I'm a new nurse and recently received my first "negative" comment on a patient survey.

Pt was a young woman s/p lap appendectomy; she complained that I "must have forgotten" about her pain meds and claimed that I medicated her once at 11pm and that she woke up in severe pain at 6am...saying it was too long to go without pain meds. According to a note I wrote in my documentation, I medicated her twice during my 11pm-7a shift...I didn't go back and consult the MAR, which would definitely have a more accurate record of when I gave the meds.

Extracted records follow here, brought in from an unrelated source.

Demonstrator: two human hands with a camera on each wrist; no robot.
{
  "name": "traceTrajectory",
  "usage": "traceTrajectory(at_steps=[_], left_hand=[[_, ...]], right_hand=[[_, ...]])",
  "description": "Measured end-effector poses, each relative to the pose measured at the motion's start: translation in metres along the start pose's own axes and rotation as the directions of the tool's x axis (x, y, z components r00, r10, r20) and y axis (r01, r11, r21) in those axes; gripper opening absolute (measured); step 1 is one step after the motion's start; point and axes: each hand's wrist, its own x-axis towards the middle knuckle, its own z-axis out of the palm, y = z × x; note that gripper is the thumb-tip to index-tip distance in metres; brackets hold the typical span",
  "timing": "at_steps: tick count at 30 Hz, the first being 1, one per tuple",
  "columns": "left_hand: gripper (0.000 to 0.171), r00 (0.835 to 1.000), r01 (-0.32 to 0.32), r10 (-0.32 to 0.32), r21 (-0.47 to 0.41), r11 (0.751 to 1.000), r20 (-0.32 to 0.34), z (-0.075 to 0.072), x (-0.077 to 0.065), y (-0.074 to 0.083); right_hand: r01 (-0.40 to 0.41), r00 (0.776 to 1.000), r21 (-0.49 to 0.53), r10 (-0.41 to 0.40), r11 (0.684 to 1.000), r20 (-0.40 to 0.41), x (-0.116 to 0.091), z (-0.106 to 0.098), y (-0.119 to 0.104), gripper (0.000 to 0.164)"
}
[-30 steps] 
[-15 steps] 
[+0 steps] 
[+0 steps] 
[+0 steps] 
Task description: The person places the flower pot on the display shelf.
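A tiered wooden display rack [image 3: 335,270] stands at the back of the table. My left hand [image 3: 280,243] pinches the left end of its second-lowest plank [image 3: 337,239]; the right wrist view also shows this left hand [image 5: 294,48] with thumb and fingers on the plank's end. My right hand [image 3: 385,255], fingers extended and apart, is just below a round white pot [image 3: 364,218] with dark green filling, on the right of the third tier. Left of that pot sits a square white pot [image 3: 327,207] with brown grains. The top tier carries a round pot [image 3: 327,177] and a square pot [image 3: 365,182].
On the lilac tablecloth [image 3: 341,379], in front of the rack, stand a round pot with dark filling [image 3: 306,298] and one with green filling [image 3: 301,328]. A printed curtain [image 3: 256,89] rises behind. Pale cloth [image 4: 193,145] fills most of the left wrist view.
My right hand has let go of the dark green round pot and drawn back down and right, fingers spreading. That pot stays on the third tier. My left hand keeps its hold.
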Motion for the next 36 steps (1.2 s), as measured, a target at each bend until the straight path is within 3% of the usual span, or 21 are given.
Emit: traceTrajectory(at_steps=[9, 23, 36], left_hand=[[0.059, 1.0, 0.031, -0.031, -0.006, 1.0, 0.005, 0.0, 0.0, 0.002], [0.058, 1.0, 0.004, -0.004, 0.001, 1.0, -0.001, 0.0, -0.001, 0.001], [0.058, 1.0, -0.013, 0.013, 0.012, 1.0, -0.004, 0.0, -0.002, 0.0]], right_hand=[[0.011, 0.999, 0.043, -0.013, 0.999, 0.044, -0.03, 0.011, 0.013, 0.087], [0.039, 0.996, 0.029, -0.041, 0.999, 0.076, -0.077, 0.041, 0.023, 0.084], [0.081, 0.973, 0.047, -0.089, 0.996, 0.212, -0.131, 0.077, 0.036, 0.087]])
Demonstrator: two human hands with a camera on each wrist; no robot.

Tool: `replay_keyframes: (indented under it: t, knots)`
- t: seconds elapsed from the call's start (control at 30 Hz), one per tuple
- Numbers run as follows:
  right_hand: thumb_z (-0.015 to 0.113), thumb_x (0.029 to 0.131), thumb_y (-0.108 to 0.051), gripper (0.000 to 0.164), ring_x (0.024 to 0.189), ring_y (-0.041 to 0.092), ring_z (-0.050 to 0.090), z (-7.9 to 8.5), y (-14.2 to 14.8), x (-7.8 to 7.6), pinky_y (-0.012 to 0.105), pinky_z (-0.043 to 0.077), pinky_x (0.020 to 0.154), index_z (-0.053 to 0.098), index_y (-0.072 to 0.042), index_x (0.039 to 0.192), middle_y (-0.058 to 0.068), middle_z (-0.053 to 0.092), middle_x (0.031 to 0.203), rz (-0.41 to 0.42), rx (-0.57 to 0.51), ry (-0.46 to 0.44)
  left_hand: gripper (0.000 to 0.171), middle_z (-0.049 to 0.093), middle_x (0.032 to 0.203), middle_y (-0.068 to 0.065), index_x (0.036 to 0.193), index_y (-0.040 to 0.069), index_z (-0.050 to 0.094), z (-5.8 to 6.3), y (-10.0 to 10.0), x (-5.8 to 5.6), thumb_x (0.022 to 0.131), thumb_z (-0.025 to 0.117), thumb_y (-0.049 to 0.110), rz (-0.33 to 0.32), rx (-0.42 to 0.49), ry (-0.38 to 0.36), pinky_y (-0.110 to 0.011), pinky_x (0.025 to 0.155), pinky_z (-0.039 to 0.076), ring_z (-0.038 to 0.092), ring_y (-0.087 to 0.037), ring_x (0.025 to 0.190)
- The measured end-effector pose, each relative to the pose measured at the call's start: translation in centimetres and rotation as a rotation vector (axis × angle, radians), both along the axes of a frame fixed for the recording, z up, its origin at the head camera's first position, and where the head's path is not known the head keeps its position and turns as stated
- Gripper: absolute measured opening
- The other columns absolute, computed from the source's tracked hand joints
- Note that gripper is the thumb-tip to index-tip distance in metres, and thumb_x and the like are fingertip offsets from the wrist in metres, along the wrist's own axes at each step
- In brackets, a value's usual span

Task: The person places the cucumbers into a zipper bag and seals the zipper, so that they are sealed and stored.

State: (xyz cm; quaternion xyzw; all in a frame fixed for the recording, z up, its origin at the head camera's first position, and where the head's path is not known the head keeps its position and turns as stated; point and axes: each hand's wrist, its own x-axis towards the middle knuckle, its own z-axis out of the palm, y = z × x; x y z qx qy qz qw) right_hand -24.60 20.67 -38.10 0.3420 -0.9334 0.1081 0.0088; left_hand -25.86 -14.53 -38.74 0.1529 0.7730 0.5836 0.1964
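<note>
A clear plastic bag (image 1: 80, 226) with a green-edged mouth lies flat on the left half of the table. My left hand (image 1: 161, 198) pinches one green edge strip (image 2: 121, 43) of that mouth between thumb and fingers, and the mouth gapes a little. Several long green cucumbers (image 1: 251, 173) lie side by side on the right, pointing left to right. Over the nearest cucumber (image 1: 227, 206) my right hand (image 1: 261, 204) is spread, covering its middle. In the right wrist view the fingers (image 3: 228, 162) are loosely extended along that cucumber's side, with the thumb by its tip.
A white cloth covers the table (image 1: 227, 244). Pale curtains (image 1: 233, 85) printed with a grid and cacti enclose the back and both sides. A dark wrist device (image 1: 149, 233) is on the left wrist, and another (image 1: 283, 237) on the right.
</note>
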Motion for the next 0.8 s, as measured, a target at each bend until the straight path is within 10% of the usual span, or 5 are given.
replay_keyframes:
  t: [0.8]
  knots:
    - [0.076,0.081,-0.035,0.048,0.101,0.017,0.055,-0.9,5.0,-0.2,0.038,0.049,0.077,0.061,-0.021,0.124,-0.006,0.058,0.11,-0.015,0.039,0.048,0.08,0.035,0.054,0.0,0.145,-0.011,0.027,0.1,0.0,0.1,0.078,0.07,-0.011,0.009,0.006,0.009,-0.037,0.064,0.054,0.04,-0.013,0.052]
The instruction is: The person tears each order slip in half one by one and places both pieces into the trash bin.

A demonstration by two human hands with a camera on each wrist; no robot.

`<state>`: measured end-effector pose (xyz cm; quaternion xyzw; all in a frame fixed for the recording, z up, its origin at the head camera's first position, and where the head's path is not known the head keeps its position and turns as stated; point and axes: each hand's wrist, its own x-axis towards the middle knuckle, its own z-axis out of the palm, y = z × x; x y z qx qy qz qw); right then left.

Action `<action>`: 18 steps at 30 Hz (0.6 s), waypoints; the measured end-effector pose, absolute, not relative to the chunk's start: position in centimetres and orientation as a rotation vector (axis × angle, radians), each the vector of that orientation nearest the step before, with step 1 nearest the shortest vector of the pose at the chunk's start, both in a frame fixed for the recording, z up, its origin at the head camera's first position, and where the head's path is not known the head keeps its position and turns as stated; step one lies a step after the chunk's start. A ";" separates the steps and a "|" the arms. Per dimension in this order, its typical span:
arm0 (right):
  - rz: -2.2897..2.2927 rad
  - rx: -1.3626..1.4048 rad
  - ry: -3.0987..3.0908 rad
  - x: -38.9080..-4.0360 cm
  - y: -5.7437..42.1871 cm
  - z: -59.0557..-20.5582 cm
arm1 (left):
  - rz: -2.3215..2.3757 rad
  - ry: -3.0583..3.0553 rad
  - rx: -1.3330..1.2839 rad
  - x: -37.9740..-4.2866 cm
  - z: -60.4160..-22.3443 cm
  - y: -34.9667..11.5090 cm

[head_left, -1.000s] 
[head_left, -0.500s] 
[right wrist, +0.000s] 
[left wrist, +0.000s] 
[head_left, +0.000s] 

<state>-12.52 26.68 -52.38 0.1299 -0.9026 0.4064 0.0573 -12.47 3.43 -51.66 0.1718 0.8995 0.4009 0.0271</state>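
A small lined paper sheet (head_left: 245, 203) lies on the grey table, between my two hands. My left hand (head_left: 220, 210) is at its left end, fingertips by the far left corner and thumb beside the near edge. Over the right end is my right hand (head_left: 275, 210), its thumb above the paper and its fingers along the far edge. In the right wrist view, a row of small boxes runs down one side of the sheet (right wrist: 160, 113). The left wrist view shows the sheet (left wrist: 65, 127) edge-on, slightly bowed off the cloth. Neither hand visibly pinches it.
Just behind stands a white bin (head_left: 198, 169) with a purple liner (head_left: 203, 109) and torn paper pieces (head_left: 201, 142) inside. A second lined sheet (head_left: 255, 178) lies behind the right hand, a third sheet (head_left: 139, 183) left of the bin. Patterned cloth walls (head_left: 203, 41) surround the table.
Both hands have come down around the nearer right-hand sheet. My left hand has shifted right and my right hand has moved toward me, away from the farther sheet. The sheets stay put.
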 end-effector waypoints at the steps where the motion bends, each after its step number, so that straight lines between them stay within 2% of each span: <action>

I can't help but feel bad about all this...I almost feel betrayed in a weird way, since I felt I had a good rapport with her. I remember being concerned about her pain, explaining that the PO meds were "long-acting" and that IV Dilaudid would be for breakthrough pain. I remember checking in on her a couple of times and she was asleep. I had other pts that were less stable, and figured if she's sleeping, she's relatively "OK'.

I *now* realize that just because a pt is sleeping, that does not mean they are not experiencing pain. I can't remember what the orders were, but I'm guessing the PO was q4 hrs...and if what she says is correct, that I medicated her at 11pm (actually unlikely, given that my shift starts at 11pm and by the time I finish taking report and looking over charts, I don't start rounding until closer to midnight), then I probably could have given her another PO around 4am, which I must have missed.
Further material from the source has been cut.